▶ Task item:
Everything in the listing below needs restating exactly, apart from the pictures.

*** Block opens ***

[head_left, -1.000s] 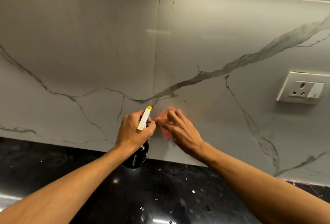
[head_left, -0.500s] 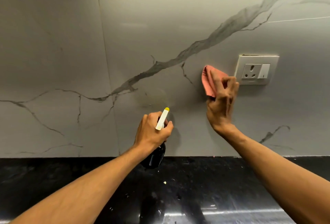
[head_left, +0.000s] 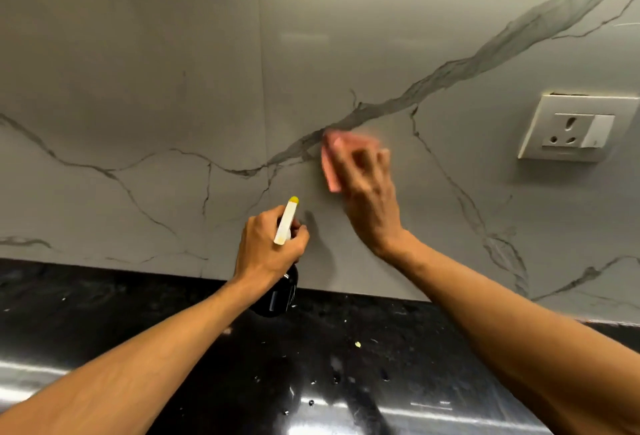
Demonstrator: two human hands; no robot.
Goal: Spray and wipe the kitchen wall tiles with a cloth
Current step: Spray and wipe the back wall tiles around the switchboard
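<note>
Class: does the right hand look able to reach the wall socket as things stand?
Probably yes: the right hand presses the pink cloth on bare tile, and nothing stands between it and the socket.
</note>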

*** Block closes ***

▶ Your solution:
[head_left, -1.000s] 
[head_left, -0.500s] 
[head_left, +0.000s] 
Demonstrator: two human hands; no robot.
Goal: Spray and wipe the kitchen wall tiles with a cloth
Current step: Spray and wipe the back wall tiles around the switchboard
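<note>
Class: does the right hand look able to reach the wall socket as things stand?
Probably yes: the right hand presses the pink cloth on bare tile, and nothing stands between it and the socket.
</note>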

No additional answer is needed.